A Dutch Auction is a technique of issuing shares wherein the entity opens an account with a merchant banker and through it, offers the prospective buyers its shares at a predetermined price (say $50). After recording the number of bids received at this level of price, the price is dropped to know how many more shares get applied for (say $48).

After the bids finally stop pouring in, the merchant banker checks the price level at which maximum bids were received to add maximum share subscriptions. That price is finalised for share issue and the applicants in that range are asked to pay the application money for the number of shares they applied for.

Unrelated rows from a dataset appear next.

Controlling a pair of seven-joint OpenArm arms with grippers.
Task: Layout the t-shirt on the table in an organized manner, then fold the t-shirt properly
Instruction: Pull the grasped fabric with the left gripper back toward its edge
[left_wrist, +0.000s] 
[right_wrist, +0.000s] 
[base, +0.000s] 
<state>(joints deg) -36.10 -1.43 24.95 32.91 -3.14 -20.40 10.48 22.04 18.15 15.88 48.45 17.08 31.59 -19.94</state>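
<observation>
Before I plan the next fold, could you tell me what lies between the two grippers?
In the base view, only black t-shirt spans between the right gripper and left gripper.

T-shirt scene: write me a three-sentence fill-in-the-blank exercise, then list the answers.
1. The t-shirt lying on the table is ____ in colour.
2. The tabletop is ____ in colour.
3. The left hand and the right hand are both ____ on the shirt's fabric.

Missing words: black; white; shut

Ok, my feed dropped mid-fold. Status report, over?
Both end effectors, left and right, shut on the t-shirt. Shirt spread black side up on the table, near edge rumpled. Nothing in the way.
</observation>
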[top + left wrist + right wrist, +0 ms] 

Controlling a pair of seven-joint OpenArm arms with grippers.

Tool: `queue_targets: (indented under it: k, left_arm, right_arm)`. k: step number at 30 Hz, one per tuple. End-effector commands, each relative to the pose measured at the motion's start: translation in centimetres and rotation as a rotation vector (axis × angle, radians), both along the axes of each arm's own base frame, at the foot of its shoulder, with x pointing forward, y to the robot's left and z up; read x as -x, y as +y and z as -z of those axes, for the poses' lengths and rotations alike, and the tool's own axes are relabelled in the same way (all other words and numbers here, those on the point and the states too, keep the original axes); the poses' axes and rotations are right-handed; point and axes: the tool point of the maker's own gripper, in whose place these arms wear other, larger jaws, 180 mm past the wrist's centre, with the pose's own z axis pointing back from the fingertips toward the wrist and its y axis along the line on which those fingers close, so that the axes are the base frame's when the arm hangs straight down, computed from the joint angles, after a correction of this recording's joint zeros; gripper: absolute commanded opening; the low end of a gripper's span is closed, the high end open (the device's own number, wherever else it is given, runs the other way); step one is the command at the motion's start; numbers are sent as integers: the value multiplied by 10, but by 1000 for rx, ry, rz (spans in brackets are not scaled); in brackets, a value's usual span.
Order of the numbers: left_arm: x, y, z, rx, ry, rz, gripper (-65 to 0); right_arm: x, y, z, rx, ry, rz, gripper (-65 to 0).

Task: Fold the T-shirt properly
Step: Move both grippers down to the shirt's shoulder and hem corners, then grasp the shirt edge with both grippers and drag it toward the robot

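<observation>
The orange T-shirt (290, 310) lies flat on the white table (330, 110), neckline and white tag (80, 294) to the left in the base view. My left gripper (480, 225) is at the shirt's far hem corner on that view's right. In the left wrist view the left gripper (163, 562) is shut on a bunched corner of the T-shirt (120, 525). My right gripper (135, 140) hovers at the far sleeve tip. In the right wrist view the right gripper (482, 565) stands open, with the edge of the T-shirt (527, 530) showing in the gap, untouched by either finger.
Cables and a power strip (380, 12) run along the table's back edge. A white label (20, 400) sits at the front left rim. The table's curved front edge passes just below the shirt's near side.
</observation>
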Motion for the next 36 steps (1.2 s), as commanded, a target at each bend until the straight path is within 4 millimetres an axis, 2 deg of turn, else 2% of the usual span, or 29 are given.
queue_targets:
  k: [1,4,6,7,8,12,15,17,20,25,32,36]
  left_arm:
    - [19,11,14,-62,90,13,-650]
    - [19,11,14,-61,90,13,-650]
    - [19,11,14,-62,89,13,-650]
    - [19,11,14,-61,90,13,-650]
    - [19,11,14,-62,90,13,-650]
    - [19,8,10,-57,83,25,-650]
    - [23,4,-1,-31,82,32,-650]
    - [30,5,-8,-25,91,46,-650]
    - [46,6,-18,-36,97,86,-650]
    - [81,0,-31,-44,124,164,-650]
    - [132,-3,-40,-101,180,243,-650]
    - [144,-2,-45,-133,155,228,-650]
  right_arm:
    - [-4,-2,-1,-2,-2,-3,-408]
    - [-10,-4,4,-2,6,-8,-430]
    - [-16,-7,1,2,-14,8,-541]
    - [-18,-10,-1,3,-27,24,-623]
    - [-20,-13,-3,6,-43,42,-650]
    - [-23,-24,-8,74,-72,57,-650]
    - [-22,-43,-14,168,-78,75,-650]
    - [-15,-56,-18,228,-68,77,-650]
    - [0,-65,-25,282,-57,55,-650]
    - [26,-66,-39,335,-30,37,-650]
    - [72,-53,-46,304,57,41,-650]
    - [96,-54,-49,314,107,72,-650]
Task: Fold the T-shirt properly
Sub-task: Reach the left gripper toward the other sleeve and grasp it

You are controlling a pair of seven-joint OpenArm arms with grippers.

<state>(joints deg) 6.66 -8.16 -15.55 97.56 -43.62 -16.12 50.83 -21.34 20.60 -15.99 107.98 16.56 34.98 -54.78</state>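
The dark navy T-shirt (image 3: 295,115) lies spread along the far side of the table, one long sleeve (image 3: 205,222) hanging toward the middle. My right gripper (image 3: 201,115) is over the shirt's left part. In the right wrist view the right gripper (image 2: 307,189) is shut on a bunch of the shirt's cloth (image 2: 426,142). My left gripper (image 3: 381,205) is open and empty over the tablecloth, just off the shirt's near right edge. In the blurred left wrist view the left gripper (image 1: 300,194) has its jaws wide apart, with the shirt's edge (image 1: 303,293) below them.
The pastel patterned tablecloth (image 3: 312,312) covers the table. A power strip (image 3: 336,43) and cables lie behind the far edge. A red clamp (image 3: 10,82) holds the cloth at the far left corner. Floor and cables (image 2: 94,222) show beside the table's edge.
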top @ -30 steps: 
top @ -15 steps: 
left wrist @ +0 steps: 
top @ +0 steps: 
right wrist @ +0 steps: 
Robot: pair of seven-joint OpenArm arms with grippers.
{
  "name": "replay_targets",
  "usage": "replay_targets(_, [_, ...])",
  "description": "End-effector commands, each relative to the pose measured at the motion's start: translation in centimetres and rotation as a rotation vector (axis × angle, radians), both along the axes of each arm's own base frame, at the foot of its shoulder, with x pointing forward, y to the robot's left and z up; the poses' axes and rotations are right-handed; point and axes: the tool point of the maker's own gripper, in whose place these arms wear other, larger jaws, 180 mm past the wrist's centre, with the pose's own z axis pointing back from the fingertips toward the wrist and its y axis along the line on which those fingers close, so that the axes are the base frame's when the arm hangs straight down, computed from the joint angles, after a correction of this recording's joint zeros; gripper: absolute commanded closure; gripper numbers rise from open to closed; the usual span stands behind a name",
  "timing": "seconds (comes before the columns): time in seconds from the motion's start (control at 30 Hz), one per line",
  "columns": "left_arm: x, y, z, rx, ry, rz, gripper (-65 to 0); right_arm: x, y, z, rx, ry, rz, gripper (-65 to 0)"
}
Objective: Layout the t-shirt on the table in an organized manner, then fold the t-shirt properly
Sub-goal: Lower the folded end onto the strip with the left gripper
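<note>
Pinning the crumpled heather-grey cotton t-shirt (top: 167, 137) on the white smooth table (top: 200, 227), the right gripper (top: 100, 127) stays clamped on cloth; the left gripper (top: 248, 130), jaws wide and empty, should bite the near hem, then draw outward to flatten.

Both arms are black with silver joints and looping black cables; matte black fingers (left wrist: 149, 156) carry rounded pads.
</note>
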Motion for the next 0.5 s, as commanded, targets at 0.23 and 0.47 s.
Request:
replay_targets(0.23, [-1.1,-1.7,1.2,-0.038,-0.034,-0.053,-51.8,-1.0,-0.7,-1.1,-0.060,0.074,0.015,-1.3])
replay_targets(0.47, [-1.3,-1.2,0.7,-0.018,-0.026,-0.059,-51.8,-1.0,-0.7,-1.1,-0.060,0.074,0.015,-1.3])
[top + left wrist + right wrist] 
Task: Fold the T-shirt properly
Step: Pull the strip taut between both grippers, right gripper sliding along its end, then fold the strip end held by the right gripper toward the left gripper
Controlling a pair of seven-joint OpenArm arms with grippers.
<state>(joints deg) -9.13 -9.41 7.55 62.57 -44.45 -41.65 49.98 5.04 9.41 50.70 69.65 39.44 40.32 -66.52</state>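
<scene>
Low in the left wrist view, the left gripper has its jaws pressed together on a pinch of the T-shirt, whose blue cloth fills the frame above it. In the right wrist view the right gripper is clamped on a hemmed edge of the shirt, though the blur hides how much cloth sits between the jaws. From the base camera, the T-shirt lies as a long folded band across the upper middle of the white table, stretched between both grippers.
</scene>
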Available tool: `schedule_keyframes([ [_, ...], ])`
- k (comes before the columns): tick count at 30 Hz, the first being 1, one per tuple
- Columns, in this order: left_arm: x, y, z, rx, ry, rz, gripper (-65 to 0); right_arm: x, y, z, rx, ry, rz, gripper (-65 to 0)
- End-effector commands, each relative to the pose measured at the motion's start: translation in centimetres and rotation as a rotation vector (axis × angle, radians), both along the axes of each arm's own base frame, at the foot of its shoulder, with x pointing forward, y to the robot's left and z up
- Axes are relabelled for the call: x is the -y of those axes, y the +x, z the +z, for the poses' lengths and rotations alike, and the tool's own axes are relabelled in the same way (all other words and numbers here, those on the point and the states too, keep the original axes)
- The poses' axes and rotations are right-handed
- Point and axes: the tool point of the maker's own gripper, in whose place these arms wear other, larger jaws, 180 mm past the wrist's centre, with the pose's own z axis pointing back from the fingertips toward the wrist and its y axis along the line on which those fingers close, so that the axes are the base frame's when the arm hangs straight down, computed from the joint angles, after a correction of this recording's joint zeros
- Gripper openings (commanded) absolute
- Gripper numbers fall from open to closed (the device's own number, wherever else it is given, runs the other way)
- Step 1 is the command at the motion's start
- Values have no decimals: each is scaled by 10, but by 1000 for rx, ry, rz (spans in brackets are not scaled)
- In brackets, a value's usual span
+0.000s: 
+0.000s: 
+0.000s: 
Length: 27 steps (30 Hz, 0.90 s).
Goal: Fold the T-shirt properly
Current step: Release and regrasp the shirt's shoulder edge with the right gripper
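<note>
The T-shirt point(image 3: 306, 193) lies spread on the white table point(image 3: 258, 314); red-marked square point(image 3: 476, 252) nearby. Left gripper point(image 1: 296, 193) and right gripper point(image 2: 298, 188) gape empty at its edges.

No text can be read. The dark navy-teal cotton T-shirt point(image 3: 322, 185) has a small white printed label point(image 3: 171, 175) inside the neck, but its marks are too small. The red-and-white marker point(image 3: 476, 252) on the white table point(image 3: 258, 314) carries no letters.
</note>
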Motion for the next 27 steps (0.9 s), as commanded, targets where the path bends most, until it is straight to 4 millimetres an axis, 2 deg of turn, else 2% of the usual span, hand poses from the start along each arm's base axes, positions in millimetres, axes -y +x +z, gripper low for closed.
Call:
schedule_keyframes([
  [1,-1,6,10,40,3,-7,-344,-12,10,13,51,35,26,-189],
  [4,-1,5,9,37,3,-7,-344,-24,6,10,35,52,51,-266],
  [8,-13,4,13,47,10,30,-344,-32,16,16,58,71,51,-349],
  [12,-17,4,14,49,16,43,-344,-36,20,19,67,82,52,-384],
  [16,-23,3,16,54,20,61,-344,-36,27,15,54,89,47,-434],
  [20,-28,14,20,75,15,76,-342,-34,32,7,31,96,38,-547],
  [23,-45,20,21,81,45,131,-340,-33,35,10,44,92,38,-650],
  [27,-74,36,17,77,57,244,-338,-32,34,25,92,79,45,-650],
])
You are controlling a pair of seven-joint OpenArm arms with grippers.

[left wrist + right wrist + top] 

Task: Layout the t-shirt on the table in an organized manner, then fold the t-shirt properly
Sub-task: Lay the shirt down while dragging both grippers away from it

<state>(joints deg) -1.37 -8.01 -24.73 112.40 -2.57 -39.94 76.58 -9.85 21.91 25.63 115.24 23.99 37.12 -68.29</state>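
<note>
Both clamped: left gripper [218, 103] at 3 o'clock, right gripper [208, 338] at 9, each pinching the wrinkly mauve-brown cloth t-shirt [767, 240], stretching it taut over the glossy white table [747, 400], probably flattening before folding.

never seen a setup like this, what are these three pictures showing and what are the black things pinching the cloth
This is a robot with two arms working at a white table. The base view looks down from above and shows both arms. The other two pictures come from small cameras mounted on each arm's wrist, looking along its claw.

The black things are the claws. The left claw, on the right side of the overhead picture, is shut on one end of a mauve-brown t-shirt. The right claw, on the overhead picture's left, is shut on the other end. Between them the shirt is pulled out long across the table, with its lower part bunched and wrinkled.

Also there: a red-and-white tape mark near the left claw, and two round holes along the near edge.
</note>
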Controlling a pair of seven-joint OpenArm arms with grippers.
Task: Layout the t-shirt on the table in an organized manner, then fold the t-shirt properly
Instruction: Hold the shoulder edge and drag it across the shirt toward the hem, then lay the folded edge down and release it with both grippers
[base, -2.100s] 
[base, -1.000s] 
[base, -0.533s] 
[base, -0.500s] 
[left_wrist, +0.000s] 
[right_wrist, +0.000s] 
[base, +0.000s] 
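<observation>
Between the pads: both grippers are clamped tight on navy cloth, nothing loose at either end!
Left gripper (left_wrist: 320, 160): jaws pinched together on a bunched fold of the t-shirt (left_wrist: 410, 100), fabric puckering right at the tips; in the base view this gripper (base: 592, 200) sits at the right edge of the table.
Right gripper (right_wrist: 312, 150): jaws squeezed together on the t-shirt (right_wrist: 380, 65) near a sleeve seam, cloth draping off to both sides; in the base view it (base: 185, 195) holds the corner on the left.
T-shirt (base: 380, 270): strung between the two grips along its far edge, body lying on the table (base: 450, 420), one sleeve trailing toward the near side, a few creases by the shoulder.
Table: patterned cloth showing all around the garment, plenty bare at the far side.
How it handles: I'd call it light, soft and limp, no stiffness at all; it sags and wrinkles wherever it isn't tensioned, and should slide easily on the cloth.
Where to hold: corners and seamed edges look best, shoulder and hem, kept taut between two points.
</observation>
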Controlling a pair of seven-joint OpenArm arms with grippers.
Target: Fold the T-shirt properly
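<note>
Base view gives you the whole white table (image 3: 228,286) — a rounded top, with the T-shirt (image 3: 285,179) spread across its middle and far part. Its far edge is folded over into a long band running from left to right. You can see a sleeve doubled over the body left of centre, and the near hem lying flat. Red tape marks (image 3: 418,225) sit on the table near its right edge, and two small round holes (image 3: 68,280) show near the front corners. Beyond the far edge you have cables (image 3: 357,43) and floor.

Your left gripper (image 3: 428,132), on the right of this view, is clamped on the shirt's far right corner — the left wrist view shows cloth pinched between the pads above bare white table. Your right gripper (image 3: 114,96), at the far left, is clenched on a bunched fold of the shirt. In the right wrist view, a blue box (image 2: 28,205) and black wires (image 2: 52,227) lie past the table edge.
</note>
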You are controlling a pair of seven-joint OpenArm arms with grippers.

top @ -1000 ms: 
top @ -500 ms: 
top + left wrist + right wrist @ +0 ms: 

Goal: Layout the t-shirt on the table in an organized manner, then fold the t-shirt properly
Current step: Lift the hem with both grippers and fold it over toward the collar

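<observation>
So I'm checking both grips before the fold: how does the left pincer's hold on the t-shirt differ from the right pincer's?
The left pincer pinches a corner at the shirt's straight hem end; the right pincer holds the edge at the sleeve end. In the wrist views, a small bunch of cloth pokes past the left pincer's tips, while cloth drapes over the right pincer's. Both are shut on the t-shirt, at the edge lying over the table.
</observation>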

Traditional underwriting is a technique of issuing shares wherein the entity determines the number of shares to be issued and the issue price on its own and offers them to public through stock exchange. Any shortfall in the applications is met by the underwriter within a prescribed time frame. This ensures the entity that all its shares that it offers would get subscribed to.

(a). Dutch Auction can get the entity more cash as it empowers the buyers to control the price of shares in the auction. They are able to subscribe to as many shares as they want at a price that they find suitable. Because of these perks, more investors are attracted to such reverse auction practices.

(b). There is no way of determining the optimal size of an IPO. The company should carefully analyze its financing needs for prospective capital and operational expenditure. If excess cash is raised through IPO, the same should be invested diligently to earn enough to cover agency costs of cash handling.

(c). The advantages of increasing the size of IPO are :-

Adequate Liquidity : Enough cash will ensure that the existing operational and capital expenditure needs are met on time.

Expansion Planning : The company can also plan an expansion into new product line or market with excess funds or use the funds to design a new sales and marketing campaign.

Income generation : The company can invest the excess funds in various capital market and money market instruments to book income.

The disadvantages of increasing the size of IPO are :-

Carelessness among managers : The excess funds in the entity can jeopardize with innovation and diligence of the managers. They may become lethargic, knowing that their cash needs would be easily met in the hour of need.

Agency Costs : The agency costs of cash handling may also spike.

(d). Employee Stock Purchase Plans of the company ususally offer the shares to the employees at a price lower than at what they are being offered in IPO. So ideally, the employees must hold the shares at the time of IPO and sell them later at higher price on exchange.